Debajo hay un pueblo que aun reclama la ampliación del espacio político y que al mismo tiempo defiende sus propias temporalidades. Así por ejemplo, los sabios y valientes habitantes de Cajamarca (Tolima) han puesto en práctica un proceso radical de democracia para expulsar la minería de su territorio, reivindicando así el ritmo lento de la naturaleza y de la vida en contra de las inversiones bursátiles en el mercado global, cuya vertiginosa velocidad genera muerte y destrucción.

Saldar cuentas con el pasado

El proceso de paz, aún con los problemas que presenta en este momento, sigue siendo una oportunidad para saldar cuentas con el pasado, para construir un proyecto de país que se proyecte al futuro. La asunción del pasado en el presente es una tarea enteramente política, que implica más que una decisión acerca de lo que se debe recordar y lo que se debe olvidar, como condición para hacer viable este país.

Más que una memoria hegemónica, incluyente o excluyente, sobre el pasado inmediato, es necesario construir un sentido de vida colectivo que haga posible resolver la discontinuidad permanente, nuestro particular “no-ser-siempre-todavía”. En contienda hay varios proyectos de comunidad política y no todos son partidarios de una asunción del pasado; por el contrario, la mayoría de los proyectos quieren dar permanencia a la discontinuidad, dejar el pasado en el pasado más que hacerlo presente. Se trata de proyectos de comunidad política excluyentes, que pugnan por mantener una masa manipulable, obediente a toda costa, aunque sus ocurrencias sean cada día más absurdas.
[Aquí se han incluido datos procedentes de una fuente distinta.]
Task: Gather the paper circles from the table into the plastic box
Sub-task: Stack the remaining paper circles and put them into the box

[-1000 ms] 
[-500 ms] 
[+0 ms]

Frente a ellos se abre la posibilidad de construir pueblo, no un pueblo vengativo que podría resultar de una lectura apresurada de Gaitán (“si muero, vengadme”), sino ese otro pueblo plural, incluyente y, sobre todo, formado por ciudadanos capaces de decidir por sí mismos que anticipó cuando dijo:

“Cercano está el momento en que veremos si el pueblo manda, si el pueblo ordena, si el pueblo es el pueblo y no una multitud anónima de siervos”.

***

iMayz Vallenilla Ernesto (1979). “El problema de América”. Latinoamérica. Cuadernos de cultura latinoamericana, 93, p. 6.

iiIbíd., p. 11.

iiiMenciono únicamente los títulos de algunas obras de ficción sobre Gaitán y el 9 de abril, aunque un análisis pormenorizado podría aportar más luces sobre la experiencia traumática del acontecimiento.